### Exercise requirements
Line count for "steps": state how many lines of the data below include it, and output nothing more.
[Data provided]
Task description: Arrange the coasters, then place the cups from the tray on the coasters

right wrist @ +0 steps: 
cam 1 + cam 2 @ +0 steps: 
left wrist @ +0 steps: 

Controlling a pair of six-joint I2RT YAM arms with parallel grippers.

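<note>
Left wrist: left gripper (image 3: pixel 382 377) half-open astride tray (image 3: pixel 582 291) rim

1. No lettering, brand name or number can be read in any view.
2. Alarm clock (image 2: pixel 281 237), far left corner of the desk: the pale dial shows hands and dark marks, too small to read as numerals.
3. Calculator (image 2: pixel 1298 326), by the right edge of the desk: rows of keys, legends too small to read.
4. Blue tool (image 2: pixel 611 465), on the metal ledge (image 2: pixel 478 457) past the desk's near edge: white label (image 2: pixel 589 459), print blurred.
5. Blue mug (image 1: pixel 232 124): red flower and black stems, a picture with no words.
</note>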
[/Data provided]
### Written response
3